Studio album by Sparkle
- Released: May 19, 1998
- Studio: Chicago Recording Company (Chicago)
- Genre: R&B; soul;
- Length: 62:37
- Label: Interscope; Rockland;
- Producer: R. Kelly

Sparkle chronology
|  | Sparkle (1998) | Told You So (2000) |

Singles from Sparkle
- "Be Careful" Released: March 23, 1998; "Time to Move On" Released: 1998; "Lovin' You" Released: 1998; "What About" Released: 1998;

= Sparkle (Sparkle album) =

Sparkle is the 1998 debut album by American singer Sparkle. It was released on May 19, 1998, through Rockland Records and was entirely produced by her former mentor R. Kelly. The album was a success in large part to the Sparkle–R. Kelly duet lead single "Be Careful", which peaked at number three on the US Rhythmic Top 40 and topped the US Hot R&B/Hip-Hop Airplay chart.
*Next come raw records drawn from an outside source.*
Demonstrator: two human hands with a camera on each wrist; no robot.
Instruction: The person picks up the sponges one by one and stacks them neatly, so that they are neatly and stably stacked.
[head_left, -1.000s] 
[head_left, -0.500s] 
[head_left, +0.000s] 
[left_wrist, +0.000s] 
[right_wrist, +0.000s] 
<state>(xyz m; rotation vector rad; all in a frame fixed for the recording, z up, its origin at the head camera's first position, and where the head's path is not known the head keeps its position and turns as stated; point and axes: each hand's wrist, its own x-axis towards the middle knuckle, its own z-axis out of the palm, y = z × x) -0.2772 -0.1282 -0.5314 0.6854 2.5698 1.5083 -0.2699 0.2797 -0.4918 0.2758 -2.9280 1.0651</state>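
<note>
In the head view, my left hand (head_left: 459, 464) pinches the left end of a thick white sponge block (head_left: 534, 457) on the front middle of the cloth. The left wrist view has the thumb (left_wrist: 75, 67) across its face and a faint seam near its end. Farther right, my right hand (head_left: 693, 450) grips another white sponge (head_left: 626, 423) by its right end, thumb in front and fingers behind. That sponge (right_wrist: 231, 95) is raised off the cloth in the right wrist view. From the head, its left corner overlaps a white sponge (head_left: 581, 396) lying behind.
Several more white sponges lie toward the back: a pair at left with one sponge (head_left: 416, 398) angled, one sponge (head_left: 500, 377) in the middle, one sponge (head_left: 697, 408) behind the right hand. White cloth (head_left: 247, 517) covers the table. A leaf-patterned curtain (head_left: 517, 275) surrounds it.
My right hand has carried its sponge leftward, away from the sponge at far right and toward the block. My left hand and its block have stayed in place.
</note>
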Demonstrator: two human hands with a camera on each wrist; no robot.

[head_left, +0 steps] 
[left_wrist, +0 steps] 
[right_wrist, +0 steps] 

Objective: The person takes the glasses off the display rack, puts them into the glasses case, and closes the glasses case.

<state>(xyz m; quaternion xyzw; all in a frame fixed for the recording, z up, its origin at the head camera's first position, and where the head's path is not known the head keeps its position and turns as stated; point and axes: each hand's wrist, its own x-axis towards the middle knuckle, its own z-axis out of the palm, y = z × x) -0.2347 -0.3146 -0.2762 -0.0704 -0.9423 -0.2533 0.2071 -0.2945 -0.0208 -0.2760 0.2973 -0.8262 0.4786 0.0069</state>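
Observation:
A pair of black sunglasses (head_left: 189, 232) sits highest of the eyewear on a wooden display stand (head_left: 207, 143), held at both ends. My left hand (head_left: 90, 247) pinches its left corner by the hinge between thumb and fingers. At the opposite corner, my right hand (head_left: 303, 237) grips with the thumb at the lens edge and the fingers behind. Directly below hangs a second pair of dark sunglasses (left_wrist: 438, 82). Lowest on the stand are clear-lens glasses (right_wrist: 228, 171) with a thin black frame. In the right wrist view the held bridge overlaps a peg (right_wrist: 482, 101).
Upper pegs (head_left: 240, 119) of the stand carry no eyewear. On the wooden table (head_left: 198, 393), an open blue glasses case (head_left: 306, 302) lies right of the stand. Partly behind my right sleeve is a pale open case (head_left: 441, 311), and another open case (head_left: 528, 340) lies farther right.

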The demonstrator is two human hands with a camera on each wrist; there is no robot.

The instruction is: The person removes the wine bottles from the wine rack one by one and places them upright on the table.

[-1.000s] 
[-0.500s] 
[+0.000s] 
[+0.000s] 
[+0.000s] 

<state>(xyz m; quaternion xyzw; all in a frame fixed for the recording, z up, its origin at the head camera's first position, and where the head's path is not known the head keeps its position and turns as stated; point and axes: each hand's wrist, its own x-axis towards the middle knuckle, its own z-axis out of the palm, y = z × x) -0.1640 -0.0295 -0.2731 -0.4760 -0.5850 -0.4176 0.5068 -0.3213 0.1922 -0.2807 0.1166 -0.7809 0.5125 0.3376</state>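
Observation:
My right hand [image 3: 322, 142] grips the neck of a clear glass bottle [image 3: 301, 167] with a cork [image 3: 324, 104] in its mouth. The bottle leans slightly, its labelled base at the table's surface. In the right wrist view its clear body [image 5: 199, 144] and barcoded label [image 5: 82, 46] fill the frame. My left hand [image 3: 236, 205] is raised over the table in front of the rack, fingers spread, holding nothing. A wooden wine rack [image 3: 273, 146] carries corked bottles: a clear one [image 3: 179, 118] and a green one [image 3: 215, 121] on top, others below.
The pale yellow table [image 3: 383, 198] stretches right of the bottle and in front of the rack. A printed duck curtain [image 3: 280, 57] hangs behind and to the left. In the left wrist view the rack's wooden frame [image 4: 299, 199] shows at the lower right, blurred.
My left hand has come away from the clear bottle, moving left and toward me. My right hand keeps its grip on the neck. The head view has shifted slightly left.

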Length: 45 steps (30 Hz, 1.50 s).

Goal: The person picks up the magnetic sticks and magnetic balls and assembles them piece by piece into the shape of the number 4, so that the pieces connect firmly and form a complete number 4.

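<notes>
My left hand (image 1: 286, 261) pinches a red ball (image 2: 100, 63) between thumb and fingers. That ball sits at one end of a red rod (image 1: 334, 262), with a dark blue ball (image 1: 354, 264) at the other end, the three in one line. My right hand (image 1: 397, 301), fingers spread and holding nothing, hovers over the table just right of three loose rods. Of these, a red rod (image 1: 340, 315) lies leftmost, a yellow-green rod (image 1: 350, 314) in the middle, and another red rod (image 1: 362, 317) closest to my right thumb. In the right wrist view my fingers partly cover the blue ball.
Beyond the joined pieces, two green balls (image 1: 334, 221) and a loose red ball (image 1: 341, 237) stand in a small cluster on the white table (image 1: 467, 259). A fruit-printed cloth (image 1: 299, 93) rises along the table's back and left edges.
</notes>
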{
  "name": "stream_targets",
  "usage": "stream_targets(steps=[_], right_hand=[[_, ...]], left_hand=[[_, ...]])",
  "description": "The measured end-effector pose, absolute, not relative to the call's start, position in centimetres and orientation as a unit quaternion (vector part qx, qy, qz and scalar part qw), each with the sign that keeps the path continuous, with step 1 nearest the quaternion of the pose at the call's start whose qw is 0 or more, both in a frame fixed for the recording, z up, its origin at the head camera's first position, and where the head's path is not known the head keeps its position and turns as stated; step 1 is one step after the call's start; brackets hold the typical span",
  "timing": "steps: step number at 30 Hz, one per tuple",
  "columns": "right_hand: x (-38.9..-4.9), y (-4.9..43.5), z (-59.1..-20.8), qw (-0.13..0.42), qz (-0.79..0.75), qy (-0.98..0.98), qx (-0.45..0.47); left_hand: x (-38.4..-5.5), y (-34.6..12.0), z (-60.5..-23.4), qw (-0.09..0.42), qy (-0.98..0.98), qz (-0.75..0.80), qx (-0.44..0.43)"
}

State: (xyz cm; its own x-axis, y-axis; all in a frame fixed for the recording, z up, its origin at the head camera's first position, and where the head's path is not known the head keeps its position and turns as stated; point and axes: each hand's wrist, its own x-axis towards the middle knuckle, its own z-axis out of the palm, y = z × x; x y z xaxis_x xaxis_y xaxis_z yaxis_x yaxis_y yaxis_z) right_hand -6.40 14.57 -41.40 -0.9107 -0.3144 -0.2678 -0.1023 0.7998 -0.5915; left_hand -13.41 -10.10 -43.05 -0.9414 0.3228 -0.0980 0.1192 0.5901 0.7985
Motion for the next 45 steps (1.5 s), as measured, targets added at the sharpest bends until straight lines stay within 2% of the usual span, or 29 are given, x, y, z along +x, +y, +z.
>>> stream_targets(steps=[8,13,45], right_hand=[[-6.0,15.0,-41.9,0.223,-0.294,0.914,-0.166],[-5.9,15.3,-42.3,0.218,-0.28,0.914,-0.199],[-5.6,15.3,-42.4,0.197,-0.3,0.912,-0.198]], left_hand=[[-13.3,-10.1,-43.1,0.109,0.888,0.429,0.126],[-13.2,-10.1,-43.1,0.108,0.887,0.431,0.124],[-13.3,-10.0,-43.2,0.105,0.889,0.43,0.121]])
The album itself peaked at number three on the Billboard 200 and was certified gold by the RIAA on December 7, 2000.

Further singles "Time to Move On" and "Lovin' You" were also released as singles, but did not make any Billboard charts.

Professional ratings
Review scores
| Source | Rating |
| AllMusic | Star |

==Critical reception==
Entertainment Weekly gave the album a grade of B+, writing: "Unlike her wannabe-diva peers, this R. Kelly protegee remembers what the 'B' in R&B stands for....R. Kelly surrounds her with blaxploitation-vintage wah-wah guitars, haunting strings, and blue-collar blues; the resulting soul digs far deeper than Kelly's usual bump'n' grind".

==Track listing==
All tracks written, produced and arranged by R. Kelly except track 10: written by Minnie Riperton and Richard Rudolph.

Samples
- "Time to Move On" samples from "Intimate Friends" by Eddie Kendricks.
- "Lovin' You" is a cover of "Loving You" by Minnie Riperton.
- "Good Life" samples from "Good Times" by Chic.

Sparkle track listing
| No. | Title | Length |
|---|---|---|
| 1. | "Good Life" (featuring Cam'ron and Nature) | 3:46 |
| 2. | "Time to Move On" | 4:03 |
| 3. | "Lean on Me" | 4:22 |
| 4. | "I'm Gone" | 5:14 |
| 5. | "Turn Away" | 4:43 |
| 6. | "What About" | 4:47 |
| 7. | "Be Careful" (featuring R. Kelly) | 5:17 |
| 8. | "Nothing Can Compare" | 4:09 |
| 9. | "Quiet Place (Prelude)" | 1:39 |
| 10. | "Lovin' You" | 4:08 |
| 11. | "Straight Up" | 4:46 |
| 12. | "Vegas" (featuring Strings) | 4:08 |
| 13. | "No Greater (Prelude)" | 3:04 |
| 14. | "Play On" | 5:07 |
| 15. | "Plenty of Good Lovin'" | 3:24 |
| Total length: |  | 62:37 |

==Credits==

- Jason Bacher – assistant engineer
- Percy Bady – keyboards
- Rick Behrens – assistant engineer, engineer, mixing assistant
- Chris Brickley – assistant engineer, engineer, mixing assistant, programming
- Cam'ron – rap vocals
- Lafayette Carthon, Jr. – keyboards
- Trey Fratt – assistant engineer
- Stephen George – engineer, mixing, programming
- Keith Henderson – guitar
- Cynthia Jernigan – backing vocals
- Mark Johnson – mixing assistant
- R. Kelly – arranger, executive producer, mixing, producer, vocals
- Jeff Lane – mixing assistant
- Ron Lowe – assistant engineer, engineer, mixing assistant
- Mr. Lee – mixing, programming
- Peter Mokran – head engineer, mixing, programmer
- Nature – rap vocals
- Joshua Shapera – engineer
- Sparkle – vocals
- Martin Stebbing – engineer, programming
- Ed Tinley – assistant engineer
- Poke & Tone – mixing
- Jeff Vereb – assistant engineer, mixing assistant

==Charts==

===Weekly charts===

Weekly chart performance for Sparkle
| Chart (1998) | Peak position |
|---|---|
| US Billboard 200 | 3 |
| US Top R&B/Hip-Hop Albums (Billboard) | 2 |

===Year-end charts===

Year-end chart performance for Sparkle
| Chart (1998) | Position |
|---|---|
| US Billboard 200 | 126 |
| US Top R&B/Hip-Hop Albums (Billboard) | 26 |

==Certifications==

Certifications for Sparkle
| Region | Certification | Certified units/sales |
| United States (RIAA) | Gold | 500,000^{^} |
^{^} Shipments figures based on certification alone.